Christine Fellows (photo: Lesandra Dodson)

In 2011, Winnipeg musician Christine Fellows travelled through the Yukon as Dawson City Music Festival’s songwriter-in-residence. The experience inspired Burning Daylight, a full-length album and poetry collection, both to be published by ARP Books in September. (Listen to the first track, “Call Of the Wild,” below.)

Q&Q spoke to Fellows, who is an adjunct creative-writing instructor at the University of British Columbia, about the project.

Before Burning Daylight, had you written poetry before? I love reading poetry, and working with poetry as inspiration – I’ve set poems by Julio Cortázar and Hamlin Garland to music, and wrote essentially an entire album, 2007’s Nevertheless, inspired by the life and work of Marianne Moore – but in the past, any time I’d start writing a poem, I’d just end up cutting it up and using it as bait (as Tom Waits would say) to catch a song. I figured my time would come, though. I stalk birds, and I’ve been told that poets are, as a rule, obsessive birders, so I know they are my people.

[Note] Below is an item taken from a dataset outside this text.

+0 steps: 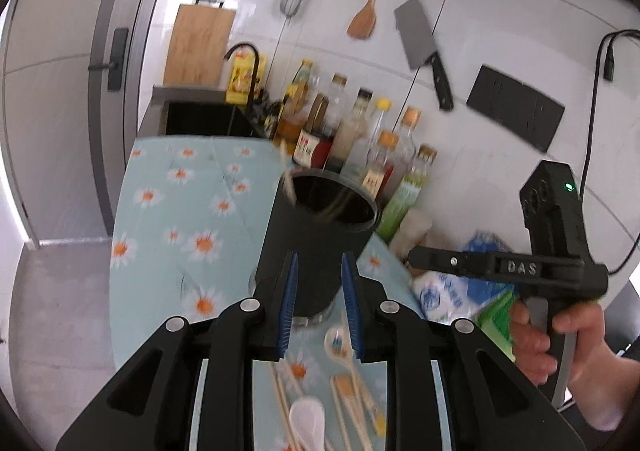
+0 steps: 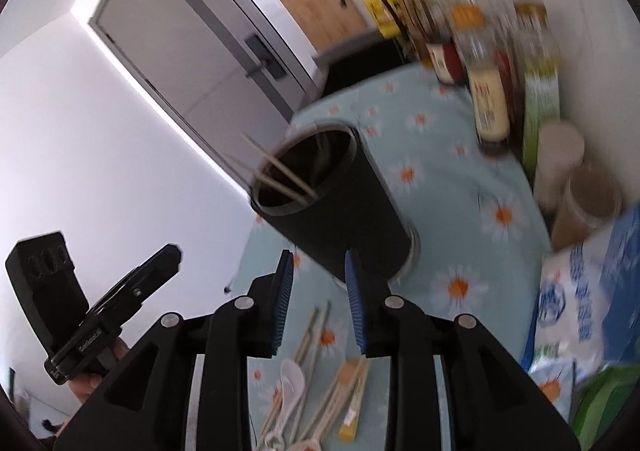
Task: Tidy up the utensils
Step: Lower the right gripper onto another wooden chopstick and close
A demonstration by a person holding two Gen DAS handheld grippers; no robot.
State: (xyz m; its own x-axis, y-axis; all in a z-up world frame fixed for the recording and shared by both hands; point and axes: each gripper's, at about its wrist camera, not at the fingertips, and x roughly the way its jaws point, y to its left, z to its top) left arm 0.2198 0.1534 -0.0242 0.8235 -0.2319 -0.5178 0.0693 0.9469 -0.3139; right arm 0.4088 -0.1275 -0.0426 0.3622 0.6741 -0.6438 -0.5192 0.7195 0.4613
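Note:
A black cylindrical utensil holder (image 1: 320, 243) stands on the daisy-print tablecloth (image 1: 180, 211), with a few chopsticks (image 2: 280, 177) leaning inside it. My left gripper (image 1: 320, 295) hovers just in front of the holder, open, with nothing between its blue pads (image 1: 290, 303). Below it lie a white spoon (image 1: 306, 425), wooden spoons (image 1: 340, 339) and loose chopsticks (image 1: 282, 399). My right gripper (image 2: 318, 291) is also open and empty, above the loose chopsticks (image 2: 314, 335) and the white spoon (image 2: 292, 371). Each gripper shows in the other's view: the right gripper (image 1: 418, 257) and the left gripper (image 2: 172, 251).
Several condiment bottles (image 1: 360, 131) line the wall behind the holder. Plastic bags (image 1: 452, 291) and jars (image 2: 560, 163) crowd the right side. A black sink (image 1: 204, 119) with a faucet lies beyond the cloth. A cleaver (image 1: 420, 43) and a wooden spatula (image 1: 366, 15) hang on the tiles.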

I started writing poetry in earnest last fall, while my husband John K. Samson [managing editor and co-founder of ARP, and member of The Weakerthans] and I were songwriters/storytellers-in-residence at the University of Manitoba’s Centre for Creative Writing and Oral Culture. We started the residency by participating in a poetry workshop led by the wonderful poet Jennifer Still. I hit the ground running after that and haven’t stopped yet.

How did you determine which material would best lend itself to poetry over lyrics? I’m learning about that right now, writing both poetry and songs as part of my daily practice. Sometimes they bleed into one other, and that process has become really interesting to me. I’ve been working on poems that turn into songs at certain points, and experimenting setting spoken word to music. I’m collaborating with artist Shary Boyle on a new show, and she’s encouraged me to incorporate some spoken-word elements for the first time. That’s been really exciting, and weird. And terrifying. So far, I’m not sure what to with my hands when I’m reciting poetry, so I wring them.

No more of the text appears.